Jeffrey Epstein was not only a rapist and a child
predator, but also — wait for it — a White supremacist. While some speculate
that the Epstein issue is just a distraction from President Trump’s virulent
and endless racism, others feel that the video the president posted at the beginning of Black History Month
of Barack and Michelle Obama as apes was meant to divert attention from the
growing Epstein fallout.
Well, as it turns out, the two crises are not as far
apart as you might imagine.
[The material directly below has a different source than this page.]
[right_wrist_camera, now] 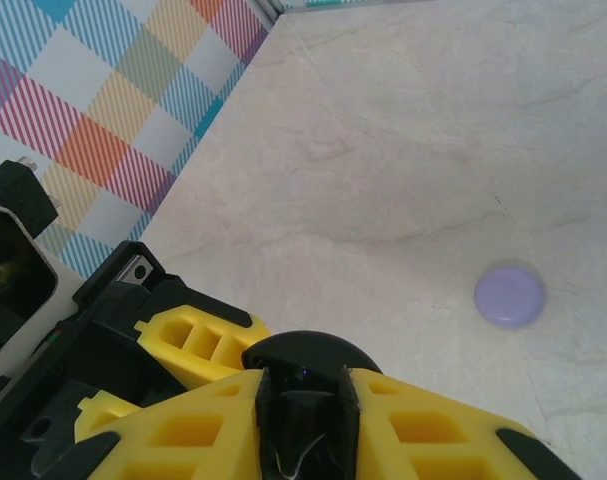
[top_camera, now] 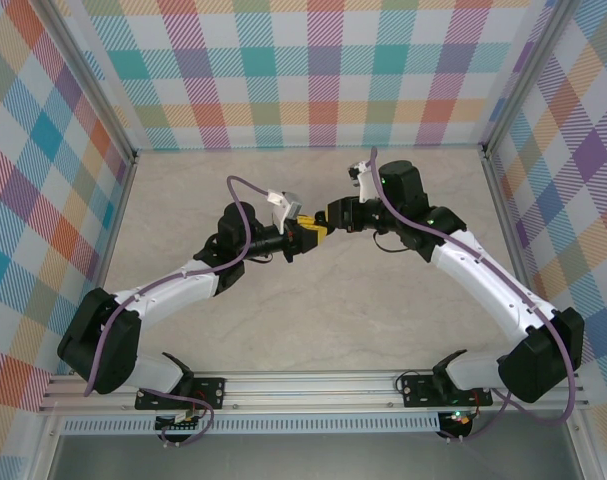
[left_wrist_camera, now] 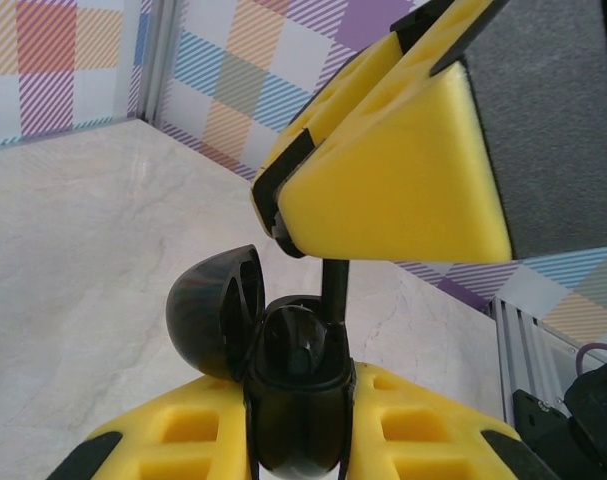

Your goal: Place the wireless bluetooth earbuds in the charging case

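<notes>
Overhead, arm pose: both arms reach inward with elbows bowed out and meet above the middle of the pale marble-look tabletop [top_camera: 313,330]; the left gripper [top_camera: 303,237] and right gripper [top_camera: 322,223] are tip to tip.
Left wrist, left gripper: clenched on a black round charging case [left_wrist_camera: 298,400], whose hinged lid [left_wrist_camera: 211,312] is swung open to the left.
Left wrist, right gripper: pinched on a black stemmed earbud [left_wrist_camera: 333,288]; the stem hangs upright and its lower end dips into the right side of the open case.
Left wrist, risk: the stem looks close to the rim, so pressing down like this could jam the bud or twist the case in its grip.
Right wrist, risk: the pair is held clear of the tabletop, so letting go before the bud seats could drop it.
Right wrist, elsewhere: a pale lilac round case [right_wrist_camera: 509,296] lies shut on the tabletop, well apart.
</notes>
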You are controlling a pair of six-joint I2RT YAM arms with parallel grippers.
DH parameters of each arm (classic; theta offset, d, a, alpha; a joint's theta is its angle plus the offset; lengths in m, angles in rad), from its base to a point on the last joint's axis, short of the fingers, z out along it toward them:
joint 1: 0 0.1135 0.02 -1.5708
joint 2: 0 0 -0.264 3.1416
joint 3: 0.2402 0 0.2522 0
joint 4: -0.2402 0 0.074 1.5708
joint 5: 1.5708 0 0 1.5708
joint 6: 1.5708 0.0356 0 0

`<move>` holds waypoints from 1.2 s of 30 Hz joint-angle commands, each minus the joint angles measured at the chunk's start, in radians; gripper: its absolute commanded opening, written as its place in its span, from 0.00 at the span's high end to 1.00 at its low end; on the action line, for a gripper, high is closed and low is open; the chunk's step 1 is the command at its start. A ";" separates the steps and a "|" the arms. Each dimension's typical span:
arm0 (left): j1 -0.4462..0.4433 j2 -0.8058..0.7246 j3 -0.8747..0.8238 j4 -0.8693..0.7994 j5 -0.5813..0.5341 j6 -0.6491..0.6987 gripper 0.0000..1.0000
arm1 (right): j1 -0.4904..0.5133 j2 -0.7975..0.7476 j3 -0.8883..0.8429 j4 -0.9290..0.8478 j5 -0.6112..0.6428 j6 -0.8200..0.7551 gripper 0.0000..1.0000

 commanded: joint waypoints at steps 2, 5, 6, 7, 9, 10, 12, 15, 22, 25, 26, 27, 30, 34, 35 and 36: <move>-0.017 -0.031 0.020 0.045 0.026 0.004 0.98 | 0.007 0.008 0.035 -0.006 0.007 -0.019 0.73; -0.018 -0.026 0.024 0.041 0.032 0.004 0.97 | 0.008 0.008 0.036 -0.008 0.011 -0.018 0.73; -0.018 -0.025 0.024 0.041 0.031 0.003 0.97 | 0.008 0.008 0.038 -0.007 0.011 -0.019 0.73; -0.018 -0.024 0.023 0.041 0.030 0.003 0.98 | 0.008 0.009 0.041 -0.007 0.008 -0.019 0.73; -0.018 -0.024 0.024 0.041 0.025 0.000 0.98 | 0.009 0.011 0.044 -0.009 0.005 -0.021 0.73; -0.019 -0.025 0.024 0.041 0.023 0.000 0.98 | 0.010 0.012 0.045 -0.012 0.004 -0.023 0.73; -0.018 -0.024 0.024 0.043 0.012 -0.005 0.98 | 0.011 0.016 0.047 -0.016 0.002 -0.026 0.73; -0.019 -0.022 0.026 0.039 -0.005 -0.008 0.97 | 0.014 0.017 0.046 -0.026 -0.003 -0.030 0.73; -0.019 -0.015 0.032 0.040 -0.020 -0.019 0.98 | 0.023 0.017 0.038 -0.040 0.006 -0.042 0.73; -0.018 -0.014 0.032 0.040 -0.019 -0.020 0.98 | 0.025 0.011 0.033 -0.042 0.030 -0.043 0.73; -0.019 -0.014 0.033 0.040 -0.016 -0.020 0.98 | 0.025 0.008 0.034 -0.042 0.041 -0.042 0.73; -0.018 -0.012 0.032 0.039 -0.012 -0.020 0.98 | 0.025 0.007 0.035 -0.040 0.049 -0.040 0.73; -0.019 -0.011 0.033 0.033 -0.008 -0.022 0.98 | 0.026 0.003 0.038 -0.030 0.066 -0.031 0.73; -0.019 -0.008 0.034 0.022 -0.007 -0.021 0.98 | 0.027 -0.002 0.044 -0.017 0.075 -0.023 0.73; -0.019 -0.008 0.034 0.021 -0.006 -0.021 0.98 | 0.027 -0.004 0.044 -0.015 0.079 -0.019 0.73; -0.019 -0.008 0.034 0.019 -0.005 -0.021 0.97 | 0.027 -0.006 0.042 -0.009 0.081 -0.016 0.73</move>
Bombshell articles in The Atlantic, Mother Jones, and at MS Now pulled the covers off Jeffrey Epstein’s
noxious racism.
Reporters culling the most recently released Epstein
files discovered numerous pieces of evidence in emails and other documents
suggesting that he advocated the faux “science” of racial eugenics and held
racist views not distinct from those promoted for decades by Donald Trump.
Epstein built (or at least tried to build) ties and
develop friendships with some of the most notorious eugenicists and White
nationalists around the globe, including Nobel Prize laureate and geneticist
James Watson, political scientist Charles Murray, and artificial intelligence
researcher Joscha Bach, among many others. He also circulated posts from White
supremacist websites that promoted bogus, supposedly genetically based intellectual differences between the races.
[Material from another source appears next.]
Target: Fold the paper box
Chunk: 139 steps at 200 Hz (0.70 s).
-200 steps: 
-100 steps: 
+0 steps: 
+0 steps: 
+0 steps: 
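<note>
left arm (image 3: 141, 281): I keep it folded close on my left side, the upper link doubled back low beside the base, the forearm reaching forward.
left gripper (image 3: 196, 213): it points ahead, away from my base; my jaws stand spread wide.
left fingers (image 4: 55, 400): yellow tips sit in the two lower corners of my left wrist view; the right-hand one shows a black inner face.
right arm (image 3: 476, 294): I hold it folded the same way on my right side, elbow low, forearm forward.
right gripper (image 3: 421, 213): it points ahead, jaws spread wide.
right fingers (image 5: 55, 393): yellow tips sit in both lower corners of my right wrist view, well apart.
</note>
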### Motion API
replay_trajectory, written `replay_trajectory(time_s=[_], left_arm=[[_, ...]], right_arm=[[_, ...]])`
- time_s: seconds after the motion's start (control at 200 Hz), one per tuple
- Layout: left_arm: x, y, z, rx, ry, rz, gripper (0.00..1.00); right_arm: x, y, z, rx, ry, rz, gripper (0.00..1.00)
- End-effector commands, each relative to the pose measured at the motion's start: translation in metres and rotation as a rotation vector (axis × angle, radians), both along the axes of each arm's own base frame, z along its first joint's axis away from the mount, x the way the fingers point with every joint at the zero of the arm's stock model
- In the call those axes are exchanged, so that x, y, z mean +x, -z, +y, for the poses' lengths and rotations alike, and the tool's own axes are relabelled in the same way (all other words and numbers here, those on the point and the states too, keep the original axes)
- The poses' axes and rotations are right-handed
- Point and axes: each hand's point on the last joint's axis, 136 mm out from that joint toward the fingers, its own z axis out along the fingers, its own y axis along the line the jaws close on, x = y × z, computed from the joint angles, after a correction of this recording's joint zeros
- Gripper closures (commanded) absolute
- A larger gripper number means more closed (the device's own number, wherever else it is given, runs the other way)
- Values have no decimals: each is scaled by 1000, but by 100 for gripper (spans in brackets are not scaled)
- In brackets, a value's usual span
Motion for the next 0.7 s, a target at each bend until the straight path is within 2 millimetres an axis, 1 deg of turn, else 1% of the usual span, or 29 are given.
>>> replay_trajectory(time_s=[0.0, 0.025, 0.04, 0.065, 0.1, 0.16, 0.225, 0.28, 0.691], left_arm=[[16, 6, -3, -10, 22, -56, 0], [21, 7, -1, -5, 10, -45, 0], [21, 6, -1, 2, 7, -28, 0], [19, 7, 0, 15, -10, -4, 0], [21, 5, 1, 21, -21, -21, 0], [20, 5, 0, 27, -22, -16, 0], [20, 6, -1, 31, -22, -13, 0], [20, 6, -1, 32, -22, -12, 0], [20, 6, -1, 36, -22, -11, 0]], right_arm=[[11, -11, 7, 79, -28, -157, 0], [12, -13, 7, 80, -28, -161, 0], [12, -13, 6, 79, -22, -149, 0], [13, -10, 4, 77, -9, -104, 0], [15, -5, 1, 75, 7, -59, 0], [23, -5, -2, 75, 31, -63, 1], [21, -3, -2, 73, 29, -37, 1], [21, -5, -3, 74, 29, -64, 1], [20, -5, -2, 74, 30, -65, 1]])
Eugenics is the “race science” that was developed in
the latter part of the nineteenth century to justify European slavery and
colonialism. Proponents contended that humans were biologically and genetically
separated into distinctly unequal “races.” Everything from intelligence,
criminality, and attractiveness to morality was, so the claim went, genetically
determined.
It should surprise no one that, in such an imagined
hierarchy, Whites were at the top and, in most configurations, people of
African descent at the very bottom with Asians and indigenous people somewhere
in-between. Those four (or five or six) categories were considered immutable.
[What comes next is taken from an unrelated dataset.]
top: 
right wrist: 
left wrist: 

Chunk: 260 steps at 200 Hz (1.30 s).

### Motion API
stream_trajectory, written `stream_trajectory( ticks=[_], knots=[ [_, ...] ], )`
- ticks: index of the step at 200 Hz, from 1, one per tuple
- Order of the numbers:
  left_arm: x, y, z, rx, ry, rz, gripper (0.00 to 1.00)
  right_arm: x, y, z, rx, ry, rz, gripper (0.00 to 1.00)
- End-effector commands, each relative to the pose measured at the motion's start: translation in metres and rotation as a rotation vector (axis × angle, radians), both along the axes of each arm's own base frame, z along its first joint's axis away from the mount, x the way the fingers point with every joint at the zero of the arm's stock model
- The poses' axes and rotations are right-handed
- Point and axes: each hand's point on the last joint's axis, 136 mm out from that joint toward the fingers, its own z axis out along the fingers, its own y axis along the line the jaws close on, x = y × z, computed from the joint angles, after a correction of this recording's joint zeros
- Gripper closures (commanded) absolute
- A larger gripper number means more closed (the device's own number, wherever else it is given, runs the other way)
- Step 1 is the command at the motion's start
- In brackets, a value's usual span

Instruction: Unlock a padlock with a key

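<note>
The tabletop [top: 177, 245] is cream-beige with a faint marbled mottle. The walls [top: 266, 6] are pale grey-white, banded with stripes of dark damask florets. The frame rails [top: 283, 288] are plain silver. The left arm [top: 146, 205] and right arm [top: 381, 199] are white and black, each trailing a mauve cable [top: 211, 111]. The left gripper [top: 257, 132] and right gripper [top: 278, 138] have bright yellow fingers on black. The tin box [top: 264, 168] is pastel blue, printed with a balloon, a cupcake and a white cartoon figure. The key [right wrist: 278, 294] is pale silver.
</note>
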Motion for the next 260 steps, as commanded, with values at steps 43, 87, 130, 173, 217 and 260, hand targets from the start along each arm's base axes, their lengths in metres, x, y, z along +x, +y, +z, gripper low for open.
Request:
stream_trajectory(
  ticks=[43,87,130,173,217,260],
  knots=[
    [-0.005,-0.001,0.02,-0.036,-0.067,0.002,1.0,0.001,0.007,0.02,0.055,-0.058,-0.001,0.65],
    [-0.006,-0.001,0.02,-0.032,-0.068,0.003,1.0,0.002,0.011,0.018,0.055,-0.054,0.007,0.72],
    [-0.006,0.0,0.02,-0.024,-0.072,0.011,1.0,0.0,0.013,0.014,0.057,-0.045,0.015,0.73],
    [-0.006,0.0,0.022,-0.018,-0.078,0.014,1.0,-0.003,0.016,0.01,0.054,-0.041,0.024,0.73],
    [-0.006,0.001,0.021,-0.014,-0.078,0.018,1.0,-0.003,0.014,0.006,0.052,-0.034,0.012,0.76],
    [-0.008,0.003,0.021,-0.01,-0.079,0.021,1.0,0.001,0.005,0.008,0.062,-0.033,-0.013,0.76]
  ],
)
And it mattered remarkably little that, for a long time, social and natural
scientists had overwhelmingly argued with irrefutable evidence that racial
categories were social constructs invented by humans and distinctly malleable over
time as political and social life changed.
The real-world impact of racial eugenics theory long
shaped public policy, political status, and life opportunities. In the United
States, a belief in the genetic inferiority of Blacks helped foster slavery and
then Jim Crow segregation, and led to tens of thousands of African Americans,
Latinos, Native Americans, and individuals with physical and mental
disabilities, as well as prisoners being sterilized. By 1913, 24 states and
Washington, D.C., had passed laws allowing enforced sterilization. President Theodore Roosevelt was a firm
believer in such eugenics and supported sterilization in order to prevent what
he termed “racial suicide,” a perspective that echoes today’s “Great Replacement Theory.”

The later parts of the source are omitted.